Tras la renuncia del obispo indonesio de Bogor, Paskalis Bruno Syukur, Francisco ha decidido que otro arzobispo italiano acceda a la púrpura
El papa Francisco anunció el lunes que los nuevos cardenales que serán creados en el Consistorio del próximo 7 de diciembre vuelven a ser veintiuno. Tras la renuncia del obispo indonesio Paskalis Bruno Syukur, el Pontífice ha decidido llamar al arzobispo de Nápoles, Domenico Bataglia.
Así, Nápoles será la segunda diócesis que tenga un nuevo cardenal a partir de diciembre. La otra es Turín, en la persona de su arzobispo, Roberto Repole.

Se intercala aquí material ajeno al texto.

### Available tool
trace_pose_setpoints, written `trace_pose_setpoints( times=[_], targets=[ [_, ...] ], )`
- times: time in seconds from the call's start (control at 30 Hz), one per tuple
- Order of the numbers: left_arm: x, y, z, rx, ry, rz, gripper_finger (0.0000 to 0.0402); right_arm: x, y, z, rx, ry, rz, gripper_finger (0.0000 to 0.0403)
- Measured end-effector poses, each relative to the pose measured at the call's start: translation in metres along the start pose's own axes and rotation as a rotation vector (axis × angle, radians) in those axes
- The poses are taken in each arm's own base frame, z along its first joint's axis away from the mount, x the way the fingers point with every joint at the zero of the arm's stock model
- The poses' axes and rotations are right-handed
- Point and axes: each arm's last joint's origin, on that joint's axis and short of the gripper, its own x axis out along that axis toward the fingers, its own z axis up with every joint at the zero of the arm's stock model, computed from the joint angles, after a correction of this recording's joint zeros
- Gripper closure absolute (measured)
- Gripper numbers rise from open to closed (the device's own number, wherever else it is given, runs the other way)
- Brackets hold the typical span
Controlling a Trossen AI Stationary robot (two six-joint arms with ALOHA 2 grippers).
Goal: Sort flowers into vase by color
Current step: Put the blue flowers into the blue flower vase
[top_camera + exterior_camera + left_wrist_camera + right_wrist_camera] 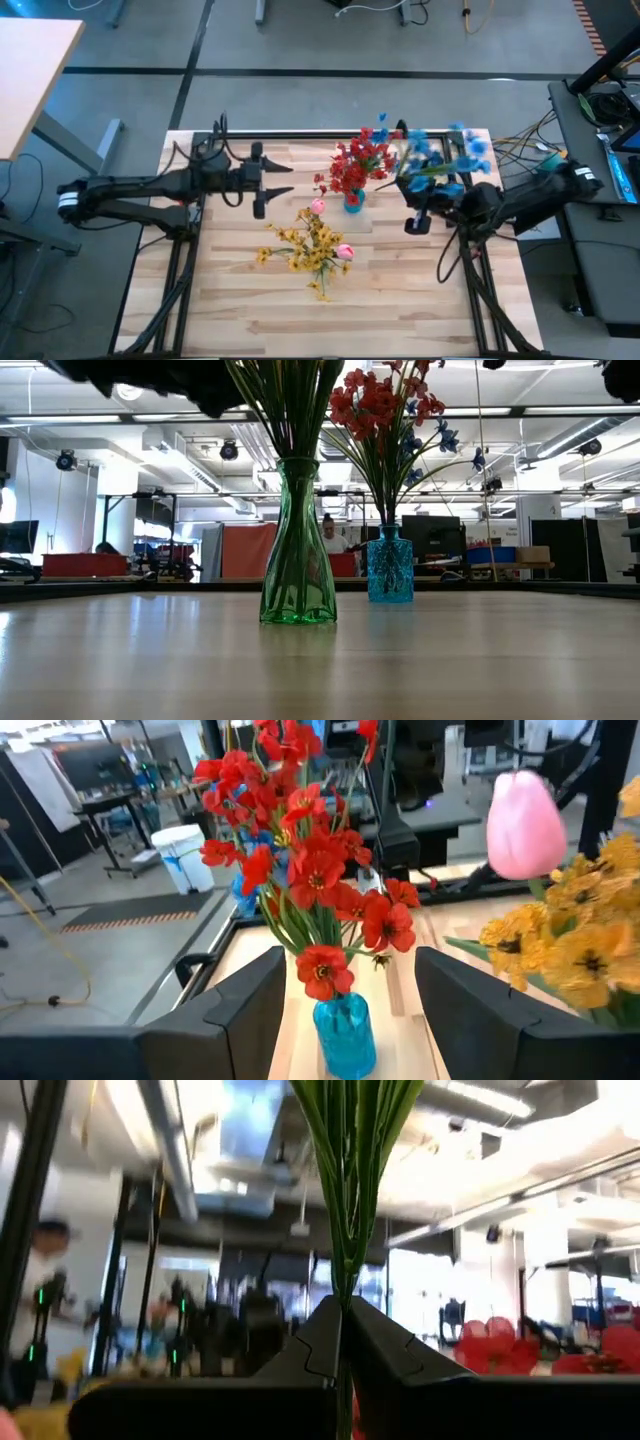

Según la biografía publicada en la web de la archidiócesis napolitana, Battaglia nació en Satriano, provincia y archidiócesis de Catanzaro, el 20 de enero de 1963.
Tras formarse en el Seminario Pontificio Regional San Pío X de Catanzaro, fue ordenado sacerdote el 6 de febrero de 1988. Desde 1989 hasta 1992 fue rector del Seminario Mayor de Cantazaro y miembro de Justicia y Paz en su diócesis.
De 1989 a 1992 fue Rector del Seminario Mayor de Catanzaro y miembro de la Comisión diocesana «Justicia y Paz».
Los más desfavorecidos y marginados siempre fueron sus preferidos. De hecho, entre 1992 y 2016 dirigió el Centro calabrese di solidarietà —comunidad dedicada al tratamiento y recuperación de personas con adicción a las drogas.
El 24 de junio de 2016 fue elegido obispo de Cerreto Sannita-Telese-Sant’Agata de’ Goti por el Papa Francisco. Y nombrado obispo de Nápoles el 12 de diciembre de 2020. Tomó posesión en esta última diócesis el 2 de febrero de 2021.